Elizabeth’s hand found here

Ceausescu was popular in the West for being staunchly anti-Soviet, and was given many gifts by visiting dignitaries. Perhaps most embarrassing was an honorary knighthood bestowed by the Queen of England, revoked only hours before his execution when the appalling nature of his regime became apparent. Ceaușescu also received the Danish Order of the Elephant, but this award too was later revoked.

Order of the Elephant found here

Among other gifts was a black Labrador puppy from British Liberal Party leader David Steel. Ceausescu named him Corbu and became so enamored with the dog that Romanian citizens called it ‘Comrade Corbu’.

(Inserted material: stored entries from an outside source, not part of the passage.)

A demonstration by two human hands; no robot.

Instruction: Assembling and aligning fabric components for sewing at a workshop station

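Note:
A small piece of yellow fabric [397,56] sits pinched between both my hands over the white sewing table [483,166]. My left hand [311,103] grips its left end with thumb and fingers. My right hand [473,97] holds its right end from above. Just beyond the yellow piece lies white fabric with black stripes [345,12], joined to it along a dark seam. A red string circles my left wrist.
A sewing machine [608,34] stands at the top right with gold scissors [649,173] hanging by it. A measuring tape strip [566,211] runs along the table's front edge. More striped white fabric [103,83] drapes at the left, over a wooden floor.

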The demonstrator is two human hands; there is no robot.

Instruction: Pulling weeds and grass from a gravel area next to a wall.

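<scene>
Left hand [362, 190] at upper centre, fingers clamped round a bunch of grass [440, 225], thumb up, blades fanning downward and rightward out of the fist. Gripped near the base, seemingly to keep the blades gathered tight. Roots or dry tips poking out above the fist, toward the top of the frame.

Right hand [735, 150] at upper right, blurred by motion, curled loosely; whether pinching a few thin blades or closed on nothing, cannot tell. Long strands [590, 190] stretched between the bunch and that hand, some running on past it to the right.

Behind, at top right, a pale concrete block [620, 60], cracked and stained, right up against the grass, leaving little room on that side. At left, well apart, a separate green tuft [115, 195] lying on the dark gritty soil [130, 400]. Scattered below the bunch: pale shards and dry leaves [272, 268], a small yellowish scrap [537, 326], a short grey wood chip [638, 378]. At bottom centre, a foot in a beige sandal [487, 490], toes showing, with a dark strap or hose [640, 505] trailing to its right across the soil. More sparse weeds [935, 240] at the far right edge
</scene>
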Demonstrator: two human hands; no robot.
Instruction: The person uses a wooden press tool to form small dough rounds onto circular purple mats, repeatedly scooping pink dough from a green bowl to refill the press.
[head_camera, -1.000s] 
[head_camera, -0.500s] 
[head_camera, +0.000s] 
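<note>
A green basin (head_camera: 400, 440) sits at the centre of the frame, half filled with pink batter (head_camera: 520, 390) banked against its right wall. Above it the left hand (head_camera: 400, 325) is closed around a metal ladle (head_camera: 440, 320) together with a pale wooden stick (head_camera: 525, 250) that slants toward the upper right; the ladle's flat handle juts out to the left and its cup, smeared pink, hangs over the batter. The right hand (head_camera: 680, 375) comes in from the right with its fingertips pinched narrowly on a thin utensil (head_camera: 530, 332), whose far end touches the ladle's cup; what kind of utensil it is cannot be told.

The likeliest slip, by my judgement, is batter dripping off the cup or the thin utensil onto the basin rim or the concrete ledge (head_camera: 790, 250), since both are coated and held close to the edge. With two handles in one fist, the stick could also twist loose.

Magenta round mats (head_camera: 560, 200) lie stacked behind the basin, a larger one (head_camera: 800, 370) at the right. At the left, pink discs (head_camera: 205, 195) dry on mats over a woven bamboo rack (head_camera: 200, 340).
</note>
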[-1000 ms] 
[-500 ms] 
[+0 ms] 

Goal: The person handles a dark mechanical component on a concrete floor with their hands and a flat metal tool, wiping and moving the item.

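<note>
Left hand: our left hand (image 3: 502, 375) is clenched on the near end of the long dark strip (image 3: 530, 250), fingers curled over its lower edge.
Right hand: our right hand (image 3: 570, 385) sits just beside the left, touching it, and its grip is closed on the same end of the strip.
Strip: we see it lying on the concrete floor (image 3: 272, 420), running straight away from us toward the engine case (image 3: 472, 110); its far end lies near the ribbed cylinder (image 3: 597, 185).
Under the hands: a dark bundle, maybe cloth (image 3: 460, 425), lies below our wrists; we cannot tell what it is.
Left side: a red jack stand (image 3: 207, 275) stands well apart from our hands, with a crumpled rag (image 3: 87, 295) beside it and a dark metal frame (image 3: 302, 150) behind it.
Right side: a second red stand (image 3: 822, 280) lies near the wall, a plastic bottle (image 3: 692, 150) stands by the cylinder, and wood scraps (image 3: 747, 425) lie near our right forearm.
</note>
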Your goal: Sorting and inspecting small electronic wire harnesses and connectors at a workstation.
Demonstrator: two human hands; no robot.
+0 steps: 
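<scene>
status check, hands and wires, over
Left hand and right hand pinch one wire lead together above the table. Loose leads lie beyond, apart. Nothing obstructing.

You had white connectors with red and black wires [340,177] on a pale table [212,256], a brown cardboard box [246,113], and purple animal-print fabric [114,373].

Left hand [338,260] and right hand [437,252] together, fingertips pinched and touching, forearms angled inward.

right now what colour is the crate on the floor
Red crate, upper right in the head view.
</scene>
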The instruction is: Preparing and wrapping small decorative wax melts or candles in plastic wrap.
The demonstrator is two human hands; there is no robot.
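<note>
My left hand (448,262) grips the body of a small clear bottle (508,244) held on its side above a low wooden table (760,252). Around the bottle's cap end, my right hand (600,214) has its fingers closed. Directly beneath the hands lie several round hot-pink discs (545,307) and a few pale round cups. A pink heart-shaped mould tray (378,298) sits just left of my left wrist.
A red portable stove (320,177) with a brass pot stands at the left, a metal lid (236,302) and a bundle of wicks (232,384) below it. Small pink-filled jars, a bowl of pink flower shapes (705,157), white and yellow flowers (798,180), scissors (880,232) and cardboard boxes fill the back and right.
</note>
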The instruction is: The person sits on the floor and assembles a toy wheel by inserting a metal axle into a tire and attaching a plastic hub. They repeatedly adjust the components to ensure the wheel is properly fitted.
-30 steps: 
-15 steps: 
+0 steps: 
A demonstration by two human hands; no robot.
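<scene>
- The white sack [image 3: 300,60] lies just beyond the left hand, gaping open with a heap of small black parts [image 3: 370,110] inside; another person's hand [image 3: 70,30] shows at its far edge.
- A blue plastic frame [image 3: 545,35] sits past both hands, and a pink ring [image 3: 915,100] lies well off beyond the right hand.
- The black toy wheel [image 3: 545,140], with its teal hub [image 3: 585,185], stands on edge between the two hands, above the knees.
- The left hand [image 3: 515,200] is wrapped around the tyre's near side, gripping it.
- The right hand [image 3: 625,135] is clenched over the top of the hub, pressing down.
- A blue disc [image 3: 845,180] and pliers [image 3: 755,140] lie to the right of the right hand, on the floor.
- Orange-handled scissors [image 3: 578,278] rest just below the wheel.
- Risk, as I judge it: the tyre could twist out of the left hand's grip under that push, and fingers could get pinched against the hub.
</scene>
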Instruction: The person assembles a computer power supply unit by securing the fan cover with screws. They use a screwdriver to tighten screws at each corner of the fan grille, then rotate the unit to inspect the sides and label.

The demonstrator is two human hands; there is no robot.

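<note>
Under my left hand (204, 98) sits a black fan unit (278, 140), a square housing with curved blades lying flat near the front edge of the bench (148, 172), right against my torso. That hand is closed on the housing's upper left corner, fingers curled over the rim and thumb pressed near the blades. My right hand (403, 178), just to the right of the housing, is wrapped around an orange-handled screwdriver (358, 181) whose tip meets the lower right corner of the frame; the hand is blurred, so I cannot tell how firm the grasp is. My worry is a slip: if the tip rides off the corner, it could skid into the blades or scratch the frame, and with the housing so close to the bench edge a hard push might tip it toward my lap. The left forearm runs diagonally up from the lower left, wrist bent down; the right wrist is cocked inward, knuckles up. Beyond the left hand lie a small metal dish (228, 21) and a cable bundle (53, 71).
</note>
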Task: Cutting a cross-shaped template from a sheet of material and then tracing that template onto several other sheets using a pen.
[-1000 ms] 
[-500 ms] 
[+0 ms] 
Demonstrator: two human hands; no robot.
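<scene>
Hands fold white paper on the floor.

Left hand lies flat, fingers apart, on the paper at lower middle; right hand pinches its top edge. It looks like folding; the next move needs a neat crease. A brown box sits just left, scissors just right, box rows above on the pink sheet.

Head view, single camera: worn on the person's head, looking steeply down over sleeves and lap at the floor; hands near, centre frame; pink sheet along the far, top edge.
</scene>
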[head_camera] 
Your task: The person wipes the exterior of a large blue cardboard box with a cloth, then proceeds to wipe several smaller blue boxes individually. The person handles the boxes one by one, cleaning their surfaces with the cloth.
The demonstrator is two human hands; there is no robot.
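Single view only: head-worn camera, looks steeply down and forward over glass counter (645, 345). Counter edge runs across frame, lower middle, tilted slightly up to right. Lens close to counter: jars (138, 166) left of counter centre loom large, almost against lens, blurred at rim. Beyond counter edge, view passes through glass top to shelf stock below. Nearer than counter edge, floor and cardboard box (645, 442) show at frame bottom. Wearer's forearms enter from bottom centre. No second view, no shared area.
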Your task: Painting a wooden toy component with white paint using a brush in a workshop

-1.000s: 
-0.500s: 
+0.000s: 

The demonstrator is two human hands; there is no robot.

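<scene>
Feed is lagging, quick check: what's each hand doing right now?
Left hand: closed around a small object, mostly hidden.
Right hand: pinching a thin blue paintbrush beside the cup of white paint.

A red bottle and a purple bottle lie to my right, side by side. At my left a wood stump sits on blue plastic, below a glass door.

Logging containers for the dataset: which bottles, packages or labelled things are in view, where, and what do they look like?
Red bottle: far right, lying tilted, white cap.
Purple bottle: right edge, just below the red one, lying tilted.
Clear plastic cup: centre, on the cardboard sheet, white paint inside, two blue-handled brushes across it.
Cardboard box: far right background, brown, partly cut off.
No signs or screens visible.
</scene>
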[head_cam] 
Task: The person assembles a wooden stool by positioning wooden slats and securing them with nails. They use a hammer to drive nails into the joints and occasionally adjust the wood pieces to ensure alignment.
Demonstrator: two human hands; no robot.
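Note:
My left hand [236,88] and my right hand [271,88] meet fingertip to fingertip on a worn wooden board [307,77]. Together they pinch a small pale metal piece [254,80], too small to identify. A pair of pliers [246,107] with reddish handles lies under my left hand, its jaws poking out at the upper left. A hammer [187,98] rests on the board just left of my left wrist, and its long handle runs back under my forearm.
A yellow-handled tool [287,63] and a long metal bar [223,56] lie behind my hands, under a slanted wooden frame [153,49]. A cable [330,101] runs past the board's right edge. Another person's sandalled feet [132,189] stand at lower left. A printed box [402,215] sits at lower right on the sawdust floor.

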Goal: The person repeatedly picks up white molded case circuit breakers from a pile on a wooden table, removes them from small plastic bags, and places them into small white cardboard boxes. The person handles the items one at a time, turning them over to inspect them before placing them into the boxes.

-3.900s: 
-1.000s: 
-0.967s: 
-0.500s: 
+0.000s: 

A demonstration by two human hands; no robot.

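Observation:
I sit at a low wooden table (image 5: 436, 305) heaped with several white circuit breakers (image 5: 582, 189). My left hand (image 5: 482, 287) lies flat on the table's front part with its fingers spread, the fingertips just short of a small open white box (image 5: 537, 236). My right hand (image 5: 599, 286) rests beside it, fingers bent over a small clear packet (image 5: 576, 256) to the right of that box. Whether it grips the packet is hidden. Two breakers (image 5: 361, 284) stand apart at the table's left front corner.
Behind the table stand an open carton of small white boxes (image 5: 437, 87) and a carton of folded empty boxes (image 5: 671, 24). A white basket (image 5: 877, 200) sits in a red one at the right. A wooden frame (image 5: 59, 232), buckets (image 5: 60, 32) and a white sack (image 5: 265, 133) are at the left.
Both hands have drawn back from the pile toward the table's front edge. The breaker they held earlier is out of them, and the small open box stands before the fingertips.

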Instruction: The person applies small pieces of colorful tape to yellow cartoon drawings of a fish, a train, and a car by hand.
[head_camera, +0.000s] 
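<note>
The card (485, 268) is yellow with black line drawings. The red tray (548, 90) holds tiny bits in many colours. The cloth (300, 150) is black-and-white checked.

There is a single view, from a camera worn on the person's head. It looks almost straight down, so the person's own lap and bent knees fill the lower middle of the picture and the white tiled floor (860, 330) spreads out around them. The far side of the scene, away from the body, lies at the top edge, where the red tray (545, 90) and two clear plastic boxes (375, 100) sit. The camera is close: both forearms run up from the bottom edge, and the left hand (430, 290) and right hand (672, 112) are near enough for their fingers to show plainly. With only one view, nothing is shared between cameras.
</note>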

Corbu became part of the dictator’s fantasy world and soon the dog was seen being driven through Bucharest in a limousine, with its own motorcade. Corbu always slept with Ceausescu at night. During the day he slept in Villa 12A, complete with bed, luxury furnishings, television and telephone. The Romanian ambassador in London was under official orders to go to Sainsbury’s every week to buy British dog biscuits which were then sent back in the diplomatic bag. Corbu was also given the rank of colonel in the Romanian Army.

image found here

Ceaușescu created a pervasive personality cult, giving himself the titles of “Conducător” (“Leader”) and “Geniul din Carpați” (“The Genius of the Carpathians“), and even had a king-like sceptre made for himself. Such excesses prompted the painter Salvador Dalí to send a telegram to the “Conducător,” in which he sarcastically congratulated Ceaușescu on his “introducing the presidential scepter.” The Communist Party Daily published the message, unaware that it was a work of satire.

Dali and Harpo found here

One unresolved mystery that followed the deaths of Nicolae and Elena Ceaușescu pertains to Romania’s Apollo 17 Goodwill Moon rock which was in Nicolae Ceaușescu’s possession at the time of his death, but has since disappeared. The rock was presented by the Nixon Administration to Romania and is said to be worth 5 million dollars on the black market.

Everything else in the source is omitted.